**Task directions**
Copy all data exactly. Skip pictures.

*-*-*

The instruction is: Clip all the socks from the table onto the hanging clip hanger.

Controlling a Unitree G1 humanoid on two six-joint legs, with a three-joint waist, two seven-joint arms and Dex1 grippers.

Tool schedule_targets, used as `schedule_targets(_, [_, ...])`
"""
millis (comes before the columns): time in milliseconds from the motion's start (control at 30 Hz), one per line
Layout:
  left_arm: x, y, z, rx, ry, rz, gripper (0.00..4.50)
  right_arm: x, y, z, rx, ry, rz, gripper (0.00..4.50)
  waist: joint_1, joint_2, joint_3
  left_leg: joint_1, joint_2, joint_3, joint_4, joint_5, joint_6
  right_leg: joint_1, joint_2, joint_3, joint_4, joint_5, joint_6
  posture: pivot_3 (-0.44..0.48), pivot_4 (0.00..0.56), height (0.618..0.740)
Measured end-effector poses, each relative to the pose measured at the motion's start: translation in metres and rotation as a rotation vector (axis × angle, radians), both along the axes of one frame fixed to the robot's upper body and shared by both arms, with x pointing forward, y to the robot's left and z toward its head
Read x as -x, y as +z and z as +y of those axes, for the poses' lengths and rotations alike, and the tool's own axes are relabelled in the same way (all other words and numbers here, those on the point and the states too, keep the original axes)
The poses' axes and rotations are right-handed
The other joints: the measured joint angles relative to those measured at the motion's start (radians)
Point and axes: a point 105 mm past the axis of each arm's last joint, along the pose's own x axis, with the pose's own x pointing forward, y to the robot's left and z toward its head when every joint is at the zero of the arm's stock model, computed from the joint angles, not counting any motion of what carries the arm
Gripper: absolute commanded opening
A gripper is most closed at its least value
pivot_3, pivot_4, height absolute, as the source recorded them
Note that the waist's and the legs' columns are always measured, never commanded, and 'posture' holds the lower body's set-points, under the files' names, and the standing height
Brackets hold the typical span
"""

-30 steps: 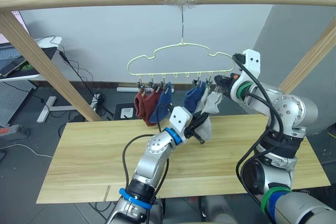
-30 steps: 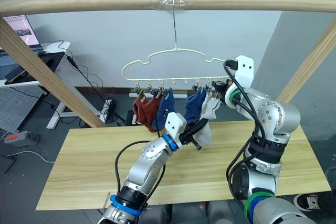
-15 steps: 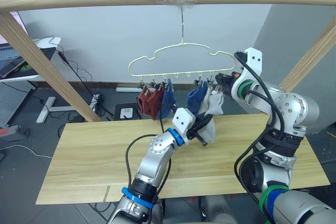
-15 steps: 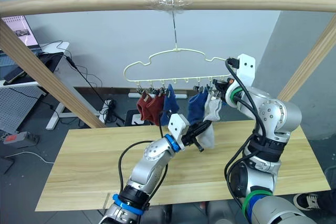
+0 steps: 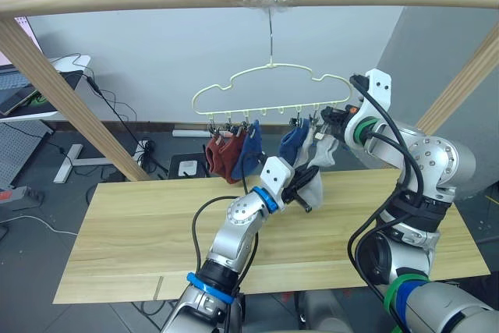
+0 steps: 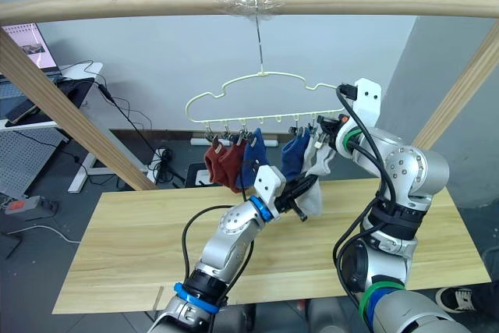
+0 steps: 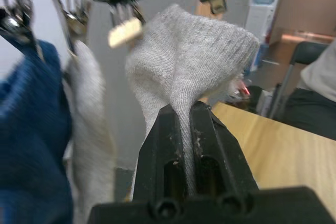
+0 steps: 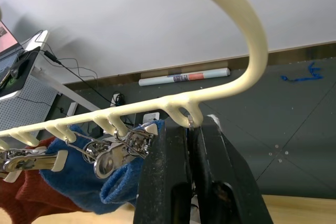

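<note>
Left gripper (image 7: 185,109): your left fingers are clamped on a light grey sock (image 7: 191,61), pinching a fold of it; the cuff bunches up above the fingertips.
Right gripper (image 8: 190,129): your right fingers are closed on the last clip at the right end of the clip hanger (image 5: 269,83), pinching where the clip hangs from its loop. Whether the clip's mouth is pressed open you cannot tell.
Sock in hand: it rises from your left gripper up and to the right, toward your right gripper. Its long axis runs on a slant between the two, with the cuff end uppermost and just beside the end clip.
Key relation: the free clip sits just above and beyond the sock's cuff as seen along your left fingers. Your left arm carries the sock; your right arm is already at the clip, so the gap to close is the short rise from cuff to clip.
Other socks: two rust red socks (image 5: 221,154), two blue socks (image 5: 248,150) and a second grey sock (image 7: 89,129) already hang from clips to the left of your right gripper.
Table (image 5: 140,224): it lies below both grippers, and you see no sock lying on it.
Progress: this looks like the last sock.
Next move, as a judgement: feed the cuff edge up into the end clip while your right hand steadies it.
</note>
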Motion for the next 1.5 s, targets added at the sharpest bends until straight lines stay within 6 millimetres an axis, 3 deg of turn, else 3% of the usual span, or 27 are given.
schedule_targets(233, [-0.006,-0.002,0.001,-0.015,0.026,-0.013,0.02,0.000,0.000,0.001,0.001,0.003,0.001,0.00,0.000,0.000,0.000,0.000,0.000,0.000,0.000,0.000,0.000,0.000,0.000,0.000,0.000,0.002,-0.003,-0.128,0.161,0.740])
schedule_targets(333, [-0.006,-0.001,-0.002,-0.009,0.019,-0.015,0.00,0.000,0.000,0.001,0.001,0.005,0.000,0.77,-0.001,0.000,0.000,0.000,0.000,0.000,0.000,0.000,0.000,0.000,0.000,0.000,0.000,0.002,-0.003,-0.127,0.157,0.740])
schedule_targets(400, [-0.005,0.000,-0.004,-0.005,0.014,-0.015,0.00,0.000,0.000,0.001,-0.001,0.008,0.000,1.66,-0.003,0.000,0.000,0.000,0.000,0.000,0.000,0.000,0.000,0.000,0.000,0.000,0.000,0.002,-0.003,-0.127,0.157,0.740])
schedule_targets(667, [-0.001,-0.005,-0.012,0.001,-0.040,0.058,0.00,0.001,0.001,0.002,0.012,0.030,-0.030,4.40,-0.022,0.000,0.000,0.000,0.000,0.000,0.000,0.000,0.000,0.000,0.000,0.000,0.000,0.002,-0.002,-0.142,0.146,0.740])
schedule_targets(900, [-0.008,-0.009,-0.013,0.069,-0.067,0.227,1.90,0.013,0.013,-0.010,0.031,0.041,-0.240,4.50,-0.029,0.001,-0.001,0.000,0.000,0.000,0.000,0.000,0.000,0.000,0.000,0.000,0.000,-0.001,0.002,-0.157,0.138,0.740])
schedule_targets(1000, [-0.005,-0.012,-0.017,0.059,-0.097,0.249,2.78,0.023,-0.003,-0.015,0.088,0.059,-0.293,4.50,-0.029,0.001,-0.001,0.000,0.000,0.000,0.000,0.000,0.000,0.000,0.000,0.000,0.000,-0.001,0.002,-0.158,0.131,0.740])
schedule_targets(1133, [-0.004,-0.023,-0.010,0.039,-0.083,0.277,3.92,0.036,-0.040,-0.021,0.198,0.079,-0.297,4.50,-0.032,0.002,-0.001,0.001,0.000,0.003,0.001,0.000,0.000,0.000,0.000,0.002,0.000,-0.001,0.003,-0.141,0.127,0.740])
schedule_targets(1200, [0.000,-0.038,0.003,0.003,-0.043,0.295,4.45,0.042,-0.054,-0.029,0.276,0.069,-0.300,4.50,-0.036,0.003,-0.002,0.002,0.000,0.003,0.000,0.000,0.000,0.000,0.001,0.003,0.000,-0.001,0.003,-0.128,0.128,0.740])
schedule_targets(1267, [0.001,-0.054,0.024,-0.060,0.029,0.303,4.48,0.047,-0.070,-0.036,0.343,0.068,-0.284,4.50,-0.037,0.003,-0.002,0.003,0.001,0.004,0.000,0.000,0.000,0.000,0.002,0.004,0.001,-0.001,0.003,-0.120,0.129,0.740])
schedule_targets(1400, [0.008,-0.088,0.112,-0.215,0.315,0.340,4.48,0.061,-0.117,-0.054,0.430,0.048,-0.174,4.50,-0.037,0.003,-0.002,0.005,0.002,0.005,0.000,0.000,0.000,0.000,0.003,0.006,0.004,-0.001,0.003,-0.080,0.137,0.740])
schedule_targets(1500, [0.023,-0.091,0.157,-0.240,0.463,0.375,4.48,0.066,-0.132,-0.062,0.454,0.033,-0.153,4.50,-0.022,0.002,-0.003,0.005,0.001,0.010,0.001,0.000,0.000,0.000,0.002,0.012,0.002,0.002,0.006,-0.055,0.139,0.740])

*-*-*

**Answer space**
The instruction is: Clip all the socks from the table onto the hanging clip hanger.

Controlling a Unitree G1 humanoid on two six-joint legs, with a three-joint waist, two seven-joint arms and Dex1 grippers.

Tool schedule_targets, used as `schedule_targets(_, [_, ...])`
"""
millis (comes before the columns): time in milliseconds from the motion's start (control at 30 Hz), one per line
Layout:
  left_arm: x, y, z, rx, ry, rz, gripper (0.00..4.50)
  right_arm: x, y, z, rx, ry, rz, gripper (0.00..4.50)
  waist: joint_1, joint_2, joint_3
  left_leg: joint_1, joint_2, joint_3, joint_4, joint_5, joint_6
  right_leg: joint_1, joint_2, joint_3, joint_4, joint_5, joint_6
  posture: pivot_3 (-0.44..0.48), pivot_4 (0.00..0.56), height (0.618..0.740)
Measured end-effector poses, each relative to the pose measured at the motion's start: translation in metres and rotation as a rotation vector (axis × angle, radians), both along the axes of one frame fixed to the robot's upper body and shared by both arms, with x pointing forward, y to the robot's left and z toward its head
Read x as -x, y as +z and z as +y of those axes, for the poses' lengths and rotations alike, and the tool's own axes are relabelled in the same way (all other words and numbers here, those on the point and the states too, keep the original axes)
The poses' axes and rotations are right-handed
The other joints: the measured joint angles relative to those measured at the motion's start (radians)
Point and axes: a point 105 mm past the axis of each arm's last joint, along the pose's own x axis, with the pose's own x pointing forward, y to the robot's left and z toward its head when every joint is at the zero of the arm's stock model, computed from the joint angles, not counting any motion of what carries the arm
Gripper: absolute commanded opening
A gripper is most closed at its least value
pivot_3, pivot_4, height absolute, as the source recorded them
Note that the waist's and the legs' columns are always measured, never commanded, and 'posture' holds the lower body's set-points, under the files' names, and the standing height
Brackets hold the typical span
"""

-30 steps: 
-30 steps: 
-15 steps: 
-15 steps: 
+0 steps: 
+0 steps: 
+0 steps: 
+0 steps: 

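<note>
Left gripper (image 7: 185,109): your left fingers are clamped on a light grey sock (image 7: 191,61), pinching a fold of it; the cuff bunches up above the fingertips.
Right gripper (image 8: 190,129): your right fingers are closed on the last clip at the right end of the clip hanger (image 5: 269,83), pinching where the clip hangs from its loop. Whether the clip's mouth is pressed open you cannot tell.
Sock in hand: it rises from your left gripper up and to the right, toward your right gripper. Its long axis runs on a slant between the two, with the cuff end uppermost and just beside the end clip.
Key relation: the free clip sits just above and beyond the sock's cuff as seen along your left fingers. Your left arm carries the sock; your right arm is already at the clip, so the gap to close is the short rise from cuff to clip.
Other socks: two rust red socks (image 5: 221,154), two blue socks (image 5: 248,150) and a second grey sock (image 7: 89,129) already hang from clips to the left of your right gripper.
Table (image 5: 140,224): it lies below both grippers, and you see no sock lying on it.
Progress: this looks like the last sock.
Next move, as a judgement: feed the cuff edge up into the end clip while your right hand steadies it.
</note>
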Motion for the next 1.5 s, targets added at the sharpest bends until straight lines stay within 6 millimetres an axis, 3 deg of turn, else 3% of the usual span, or 27 are given.
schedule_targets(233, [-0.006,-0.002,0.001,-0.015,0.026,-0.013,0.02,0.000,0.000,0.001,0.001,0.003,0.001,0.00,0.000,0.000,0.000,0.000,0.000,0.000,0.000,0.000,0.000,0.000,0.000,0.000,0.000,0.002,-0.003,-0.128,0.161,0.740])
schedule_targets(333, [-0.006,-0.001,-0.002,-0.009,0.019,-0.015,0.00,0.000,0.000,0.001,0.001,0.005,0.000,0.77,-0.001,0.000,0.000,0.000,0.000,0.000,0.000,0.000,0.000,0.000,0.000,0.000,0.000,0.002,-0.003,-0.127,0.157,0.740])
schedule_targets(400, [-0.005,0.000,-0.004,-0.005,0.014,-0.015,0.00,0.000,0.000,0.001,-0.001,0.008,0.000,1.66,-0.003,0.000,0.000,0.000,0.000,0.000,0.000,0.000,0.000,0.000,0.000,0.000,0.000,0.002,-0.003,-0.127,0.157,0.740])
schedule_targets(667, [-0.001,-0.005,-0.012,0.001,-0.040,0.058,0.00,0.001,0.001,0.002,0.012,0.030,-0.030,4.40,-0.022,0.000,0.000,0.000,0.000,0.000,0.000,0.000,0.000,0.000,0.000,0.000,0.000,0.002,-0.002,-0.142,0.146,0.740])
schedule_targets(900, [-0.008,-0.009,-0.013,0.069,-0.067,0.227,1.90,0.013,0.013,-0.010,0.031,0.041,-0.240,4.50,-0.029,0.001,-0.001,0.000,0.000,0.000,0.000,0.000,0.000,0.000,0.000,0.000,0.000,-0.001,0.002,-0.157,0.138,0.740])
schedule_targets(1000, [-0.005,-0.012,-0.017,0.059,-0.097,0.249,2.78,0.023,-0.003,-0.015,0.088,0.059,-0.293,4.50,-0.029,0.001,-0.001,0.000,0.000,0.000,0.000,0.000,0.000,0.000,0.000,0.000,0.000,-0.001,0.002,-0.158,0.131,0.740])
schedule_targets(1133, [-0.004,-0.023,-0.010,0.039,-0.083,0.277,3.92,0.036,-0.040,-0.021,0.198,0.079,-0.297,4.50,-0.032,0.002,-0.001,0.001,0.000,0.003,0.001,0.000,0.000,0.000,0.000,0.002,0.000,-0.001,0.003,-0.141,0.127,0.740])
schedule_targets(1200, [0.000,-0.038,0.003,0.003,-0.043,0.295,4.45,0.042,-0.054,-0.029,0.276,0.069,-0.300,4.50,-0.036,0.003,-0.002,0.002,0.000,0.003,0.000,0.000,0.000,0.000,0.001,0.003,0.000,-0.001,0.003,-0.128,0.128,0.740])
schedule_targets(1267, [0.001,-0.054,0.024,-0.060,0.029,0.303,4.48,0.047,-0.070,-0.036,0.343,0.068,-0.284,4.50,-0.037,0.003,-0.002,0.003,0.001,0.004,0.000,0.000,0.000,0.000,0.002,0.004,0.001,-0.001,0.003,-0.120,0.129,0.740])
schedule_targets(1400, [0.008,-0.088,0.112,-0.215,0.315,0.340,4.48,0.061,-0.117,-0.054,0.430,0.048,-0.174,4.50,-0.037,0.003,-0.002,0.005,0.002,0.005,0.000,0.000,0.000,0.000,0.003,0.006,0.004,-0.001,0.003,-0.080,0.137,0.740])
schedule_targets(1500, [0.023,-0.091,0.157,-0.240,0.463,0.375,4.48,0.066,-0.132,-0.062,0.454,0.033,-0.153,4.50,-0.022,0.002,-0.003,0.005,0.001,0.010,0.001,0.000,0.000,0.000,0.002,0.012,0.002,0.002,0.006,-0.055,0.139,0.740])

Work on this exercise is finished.